Tuesday, February 16, 2010

A Dark and Stormy Notche

My little street turned into a Venetian canal last night, complete with a current in which swirled sampans of plastic trash bags. The bags floated past my door when I opened it to check on the storm which was brief but bountiful.

In the midst of the drama (Would the water come up my last step and into the house? Will it continue to pour?) the electricity went out. I rousted up candles, stuck them in a decorative minora and read a book on my computer. It was really quite cozy.

At intervels I stuck my head out the door to see who would rescue us if necessary. Several fire trucks drove through the flood, one pulling a rubber dinghy. I knew the policia were just dying to get a chance to use them.

Parked cars looked dangerously close to floating away. I worried about the wild cats who lived underneath them --surely they would have the street cat sense to move to higher ground.

People waded around in the sewage, attempting to unclog street drains. Buenos Aire's garbage problem comes back to bite it in the butt after every good downpour.

Candles and flashlights flickered and flashed from every window as people peered out to watch the show. Would the city bus actually attempt to go through the flood? Yes. Would the electric company send a truck? Yes. Would they fix the problem? No.

My neighbor across the street shouted to me, "Like Venice, only cheaper!"

In the morning the streets of my barrio were strewn with every kind of debris imaginable. It stuck to shrubs, it lay awash on door stoops. The good people of Buenos Aires were busy mucking out their flooded homes and businesses with brooms and floor squegees. I joined in and washed the sewage muck off the sidewalk in front of my house.

The electricity came on later in the day and we all waited to see if the same thing will be repeated tonight as the skys cloud up again.

Tuesday, February 9, 2010

So I've spent the last 48 hours as an illegal immigrant and I'm sitting in the waiting room of the U.S. Embassy in Ascuncion, Paraguay, watching a Mexican telenovela involving pirates.

I'm the only person paying any attention to the television ... the rest of the waiters are South American and chat among themselves.

"Wow," I thought, as I watched a hunky pirate on the screen make love to a woman in petticoats on a Mexican beach, "This kind of show could be wildly popular in the states ... I can't even understand what they're saying and I'm hooked."

I'm waiting to find out my fate since I inadvertantly entered Paraguay without a visa (and we're not talking Visa CARD).

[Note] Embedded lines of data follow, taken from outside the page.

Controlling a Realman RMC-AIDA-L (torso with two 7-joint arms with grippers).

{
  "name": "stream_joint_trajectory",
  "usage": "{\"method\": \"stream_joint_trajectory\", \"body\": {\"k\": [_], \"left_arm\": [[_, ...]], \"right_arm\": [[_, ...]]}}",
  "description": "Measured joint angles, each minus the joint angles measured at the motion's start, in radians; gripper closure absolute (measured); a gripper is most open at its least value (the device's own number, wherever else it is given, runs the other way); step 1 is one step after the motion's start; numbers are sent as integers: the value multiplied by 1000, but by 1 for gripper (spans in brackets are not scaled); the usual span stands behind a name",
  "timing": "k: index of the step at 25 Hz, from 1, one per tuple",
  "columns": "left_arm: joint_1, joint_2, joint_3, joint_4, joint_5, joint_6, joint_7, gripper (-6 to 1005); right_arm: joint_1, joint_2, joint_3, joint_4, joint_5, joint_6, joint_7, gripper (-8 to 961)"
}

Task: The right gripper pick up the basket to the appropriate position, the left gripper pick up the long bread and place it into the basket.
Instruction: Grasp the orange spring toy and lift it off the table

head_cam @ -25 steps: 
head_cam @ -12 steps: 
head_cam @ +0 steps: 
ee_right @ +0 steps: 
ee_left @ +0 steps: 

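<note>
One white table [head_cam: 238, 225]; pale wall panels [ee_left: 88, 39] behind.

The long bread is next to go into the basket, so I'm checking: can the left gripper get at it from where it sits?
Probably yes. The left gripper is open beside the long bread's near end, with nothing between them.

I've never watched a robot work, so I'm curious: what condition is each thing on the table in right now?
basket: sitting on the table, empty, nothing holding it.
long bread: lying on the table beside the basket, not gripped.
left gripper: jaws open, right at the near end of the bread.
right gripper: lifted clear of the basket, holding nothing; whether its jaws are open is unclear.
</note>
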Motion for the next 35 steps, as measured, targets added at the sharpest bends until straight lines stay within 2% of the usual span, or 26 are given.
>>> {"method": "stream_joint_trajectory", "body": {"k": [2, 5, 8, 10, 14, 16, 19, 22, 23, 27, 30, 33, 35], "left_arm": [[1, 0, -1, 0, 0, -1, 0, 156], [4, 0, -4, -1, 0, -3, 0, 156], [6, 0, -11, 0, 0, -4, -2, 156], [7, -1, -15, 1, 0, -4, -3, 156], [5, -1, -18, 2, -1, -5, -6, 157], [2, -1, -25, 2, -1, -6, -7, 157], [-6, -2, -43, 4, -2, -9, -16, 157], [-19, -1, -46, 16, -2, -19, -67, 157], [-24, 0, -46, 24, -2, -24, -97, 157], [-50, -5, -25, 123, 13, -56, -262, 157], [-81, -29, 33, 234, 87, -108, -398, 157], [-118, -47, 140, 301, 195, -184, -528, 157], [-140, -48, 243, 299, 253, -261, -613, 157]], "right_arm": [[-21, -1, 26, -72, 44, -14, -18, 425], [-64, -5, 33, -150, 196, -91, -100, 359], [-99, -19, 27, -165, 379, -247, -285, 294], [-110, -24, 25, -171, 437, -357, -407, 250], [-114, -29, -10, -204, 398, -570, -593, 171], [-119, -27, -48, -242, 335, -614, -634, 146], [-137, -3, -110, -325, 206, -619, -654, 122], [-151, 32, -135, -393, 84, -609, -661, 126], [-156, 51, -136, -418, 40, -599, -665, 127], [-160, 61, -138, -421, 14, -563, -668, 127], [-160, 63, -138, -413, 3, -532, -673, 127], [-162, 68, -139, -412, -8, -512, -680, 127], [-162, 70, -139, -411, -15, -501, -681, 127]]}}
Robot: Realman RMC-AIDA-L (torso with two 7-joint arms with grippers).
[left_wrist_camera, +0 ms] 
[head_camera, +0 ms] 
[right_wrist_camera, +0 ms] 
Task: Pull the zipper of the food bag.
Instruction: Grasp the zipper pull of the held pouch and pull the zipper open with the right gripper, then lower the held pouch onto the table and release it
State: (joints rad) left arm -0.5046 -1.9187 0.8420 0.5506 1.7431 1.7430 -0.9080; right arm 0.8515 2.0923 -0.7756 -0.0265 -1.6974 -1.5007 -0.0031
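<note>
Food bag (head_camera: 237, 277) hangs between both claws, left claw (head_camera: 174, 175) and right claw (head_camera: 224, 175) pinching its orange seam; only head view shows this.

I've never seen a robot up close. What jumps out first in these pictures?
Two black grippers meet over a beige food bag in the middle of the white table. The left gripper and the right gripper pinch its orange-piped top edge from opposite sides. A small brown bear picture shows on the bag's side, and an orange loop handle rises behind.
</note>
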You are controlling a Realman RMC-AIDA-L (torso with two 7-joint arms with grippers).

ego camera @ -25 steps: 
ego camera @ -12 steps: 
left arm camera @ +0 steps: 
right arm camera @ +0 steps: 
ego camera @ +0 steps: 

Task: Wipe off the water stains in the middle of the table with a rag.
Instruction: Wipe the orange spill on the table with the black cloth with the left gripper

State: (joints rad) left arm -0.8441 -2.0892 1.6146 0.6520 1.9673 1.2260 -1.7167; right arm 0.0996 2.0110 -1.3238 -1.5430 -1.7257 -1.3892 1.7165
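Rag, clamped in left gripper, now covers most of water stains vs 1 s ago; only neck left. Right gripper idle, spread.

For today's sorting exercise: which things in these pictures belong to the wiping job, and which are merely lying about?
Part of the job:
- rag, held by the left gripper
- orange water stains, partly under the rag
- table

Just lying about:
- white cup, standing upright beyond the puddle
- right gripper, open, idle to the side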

I've spent 48 hours as an "illegal" ... me, "Miz Goes-By-the-Rules".

All those "Locked Abroad" shows I used to watch? Not going to happen to me. I've carried in no drugs, no briefcase of cash or gold strapped to my body ... plus there's a U.S. Marine right outside the door. I'm on U.S. soil (I think).

After a half hour of watching pirates I'm told by an official, "We can't help you here." I'm to report to Paraguayan Immigration tomorrow.

In the morning I bring my Paraguayan friend, Marlene, her auntie, and her auntie's grandchild. Marlene is to translate for me. I warn her, "You may see a side of me you've never seen before."

We're shuffled from office to office, official to official. My final meeting is with a woman who tells me I must re-enter Argentina, go to the nearest Paraguayan Embassy, get my tourist visa, and then re-enter Paraguay. We're talking days. We talking incredible amounts of hoop jumping for a gringa whose Spanish is limited to saying "hello" and "It's very hot today."

I turn to my friend, Marlene, and say quietly, "I'm sorry ... you're going to see a side of my you've never seen or will ever seen again." It was time to play the pissed off American card, so politically incorrecto. So necessary right now.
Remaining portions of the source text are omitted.